Le projet Kinshasa zéro trou, initié par le gouvernement congolais a déjà atteint un taux d’exécution de 96% pour un financement à 100% pour le premier lot. C’est ce qu’a rapporté Patrick Muyaya, porte-parole du gouvernement congolais vendredi 19 août. Nous n’avons pas pu vérifier la fiabilité des chiffres avancés par le porte-parole du gouvernement congolais.
Lancé par Sama Lukonde, Premier ministre congolais en octobre dernier, ce projet visait à réduire les embouteillages devenus quotidiens à Kinshasa. Certains bouchons sont dus à des ralentissements causés par des trous qui se forment sur les chaussées.
Que pense la population des travaux de ce projet dans la capitale ?
« Seuls les aveugles ne peuvent pas voir l’effectivité du projet Kinshasa zéro trou, car nous roulons de nouveau sur des artères de la capitale avec plaisir. Et nous souhaitons que ce projet atteigne le 100% en tenant aussi compte de bandes des piétons et de l’éclairage publique », confie à Sahutiafrica Michel Kanyinda, avocat vivant à Kinshasa.

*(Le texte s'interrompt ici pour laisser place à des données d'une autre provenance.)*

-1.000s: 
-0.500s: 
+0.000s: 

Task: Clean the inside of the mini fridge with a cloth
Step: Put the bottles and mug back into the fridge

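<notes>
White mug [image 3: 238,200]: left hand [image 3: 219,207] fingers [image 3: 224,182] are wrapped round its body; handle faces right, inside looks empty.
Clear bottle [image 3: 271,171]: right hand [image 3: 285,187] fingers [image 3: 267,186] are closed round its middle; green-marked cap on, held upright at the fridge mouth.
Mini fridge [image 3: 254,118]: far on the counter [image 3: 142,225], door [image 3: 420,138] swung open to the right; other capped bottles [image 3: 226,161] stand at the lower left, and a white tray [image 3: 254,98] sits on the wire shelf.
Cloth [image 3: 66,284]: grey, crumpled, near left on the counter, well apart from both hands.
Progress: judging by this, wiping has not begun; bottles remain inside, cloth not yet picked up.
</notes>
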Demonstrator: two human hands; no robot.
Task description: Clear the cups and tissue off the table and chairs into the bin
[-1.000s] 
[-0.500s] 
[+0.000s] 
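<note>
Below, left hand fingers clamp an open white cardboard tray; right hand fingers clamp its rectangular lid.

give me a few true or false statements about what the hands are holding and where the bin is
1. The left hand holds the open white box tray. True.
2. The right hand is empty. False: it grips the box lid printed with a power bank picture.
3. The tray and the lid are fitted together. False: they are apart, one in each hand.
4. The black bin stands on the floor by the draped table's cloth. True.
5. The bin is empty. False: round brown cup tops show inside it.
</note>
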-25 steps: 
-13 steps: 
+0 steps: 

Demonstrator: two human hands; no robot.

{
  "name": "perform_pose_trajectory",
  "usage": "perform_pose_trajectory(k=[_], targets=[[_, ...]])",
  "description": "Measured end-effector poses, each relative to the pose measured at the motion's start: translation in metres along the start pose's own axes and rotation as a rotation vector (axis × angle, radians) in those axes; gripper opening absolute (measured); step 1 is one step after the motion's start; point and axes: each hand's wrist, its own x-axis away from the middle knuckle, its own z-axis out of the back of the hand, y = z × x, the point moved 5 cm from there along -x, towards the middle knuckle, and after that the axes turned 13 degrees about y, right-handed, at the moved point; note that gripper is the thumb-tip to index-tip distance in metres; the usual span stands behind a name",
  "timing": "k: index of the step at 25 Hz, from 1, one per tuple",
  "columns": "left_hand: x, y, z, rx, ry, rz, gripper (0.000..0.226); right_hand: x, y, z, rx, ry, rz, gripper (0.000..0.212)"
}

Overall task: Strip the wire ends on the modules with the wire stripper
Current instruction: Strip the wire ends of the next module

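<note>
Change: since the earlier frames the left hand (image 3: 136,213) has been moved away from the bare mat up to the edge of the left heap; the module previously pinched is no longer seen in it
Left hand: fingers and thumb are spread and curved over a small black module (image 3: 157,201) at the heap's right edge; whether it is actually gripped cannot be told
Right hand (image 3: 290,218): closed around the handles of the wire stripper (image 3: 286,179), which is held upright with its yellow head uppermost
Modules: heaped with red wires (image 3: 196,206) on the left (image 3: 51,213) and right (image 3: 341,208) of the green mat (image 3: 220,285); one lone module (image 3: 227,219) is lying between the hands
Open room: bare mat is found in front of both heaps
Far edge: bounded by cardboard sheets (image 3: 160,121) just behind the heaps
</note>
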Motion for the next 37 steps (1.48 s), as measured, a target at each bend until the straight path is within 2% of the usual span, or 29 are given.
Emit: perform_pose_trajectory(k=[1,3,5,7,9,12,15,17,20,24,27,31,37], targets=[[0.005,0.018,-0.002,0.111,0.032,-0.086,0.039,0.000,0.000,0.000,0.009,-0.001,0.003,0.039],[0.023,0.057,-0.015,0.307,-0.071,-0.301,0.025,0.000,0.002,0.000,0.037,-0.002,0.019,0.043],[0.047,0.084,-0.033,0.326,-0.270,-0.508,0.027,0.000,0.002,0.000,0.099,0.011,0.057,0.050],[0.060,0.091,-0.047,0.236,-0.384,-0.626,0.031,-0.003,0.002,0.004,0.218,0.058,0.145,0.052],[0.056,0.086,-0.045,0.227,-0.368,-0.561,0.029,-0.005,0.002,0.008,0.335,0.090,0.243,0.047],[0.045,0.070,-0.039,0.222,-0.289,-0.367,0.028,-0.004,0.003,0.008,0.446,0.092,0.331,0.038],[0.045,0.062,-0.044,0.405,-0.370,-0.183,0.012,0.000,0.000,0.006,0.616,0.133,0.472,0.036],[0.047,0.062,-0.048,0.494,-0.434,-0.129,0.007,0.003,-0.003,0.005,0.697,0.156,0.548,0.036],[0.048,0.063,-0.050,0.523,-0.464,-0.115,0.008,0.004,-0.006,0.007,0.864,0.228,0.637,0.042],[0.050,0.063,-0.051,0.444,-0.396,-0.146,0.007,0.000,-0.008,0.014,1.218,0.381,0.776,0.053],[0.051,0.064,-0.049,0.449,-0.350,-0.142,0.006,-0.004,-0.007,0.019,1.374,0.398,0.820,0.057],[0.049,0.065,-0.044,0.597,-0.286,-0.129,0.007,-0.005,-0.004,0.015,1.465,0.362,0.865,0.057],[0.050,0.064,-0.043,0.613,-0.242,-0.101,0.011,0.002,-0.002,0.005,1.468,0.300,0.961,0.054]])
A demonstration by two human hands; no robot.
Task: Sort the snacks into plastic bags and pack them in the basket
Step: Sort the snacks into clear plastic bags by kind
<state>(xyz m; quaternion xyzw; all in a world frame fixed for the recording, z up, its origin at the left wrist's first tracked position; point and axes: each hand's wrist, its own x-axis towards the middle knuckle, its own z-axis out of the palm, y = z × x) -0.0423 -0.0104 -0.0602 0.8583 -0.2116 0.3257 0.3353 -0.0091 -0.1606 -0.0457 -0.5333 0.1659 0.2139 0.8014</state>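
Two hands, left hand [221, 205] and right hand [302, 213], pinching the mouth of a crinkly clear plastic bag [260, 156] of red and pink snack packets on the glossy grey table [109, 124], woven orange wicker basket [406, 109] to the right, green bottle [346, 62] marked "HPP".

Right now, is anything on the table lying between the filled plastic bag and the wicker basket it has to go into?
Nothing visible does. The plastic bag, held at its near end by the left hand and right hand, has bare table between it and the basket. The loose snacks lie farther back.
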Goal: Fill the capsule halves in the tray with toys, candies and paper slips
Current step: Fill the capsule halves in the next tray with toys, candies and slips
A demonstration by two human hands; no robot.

Pour Me Jun Putu, « les travaux sont satisfaisants et que les autorités peuvent encore faire mieux ».
De son côté, Hervé Diam’s, ingénieur en informatique, pense qu’il y a encore des améliorations à faire. « Dans certaines altères de la ville où les travaux se sont faits, des trous ont commencé encore à se détériorer, notamment sur la route qui mène vers Victoire en passant par la rivière de Kalamu », se soucie-t-il.
Marcosh, la trentaine révolue et vivant à Kinshasa, estime que le programme Kinshasa zéro trou évolue lentement. « Les autorités doivent améliorer la rapidité des travaux, car cela nous pose trop de problèmes dans plusieurs artères de la ville. Et les embouteillages ne prennent pas toujours fin », déplore-t-il.
Dans certaines communes de la capitale, des trous sont transformés en ravin barrant des voies d’accès et de sortie aux véhicules.
« Kinshasa zéro trou doit changer de nom, c’est mieux. Ici à Mombele, je peux vous faire compter le nombre de trous encore visible et vous n’allez plus me poser ce genre de question. Ce projet ne sert à rien jusqu’à présent », lâche Maman Julie, mère de famille et la soixantaine révolue.
Modogo, chauffeur de taxi-bus 207, juge le projet a produit un bilan mitigé. « Nous ne pouvons pas applaudir les mensonges, le projet n’a pas atteint le 96% comme disent les autorités. Il y a encore beaucoup de trous à boucher et le malheur est que la saison des pluies se rapproche dans un mois », dit-il.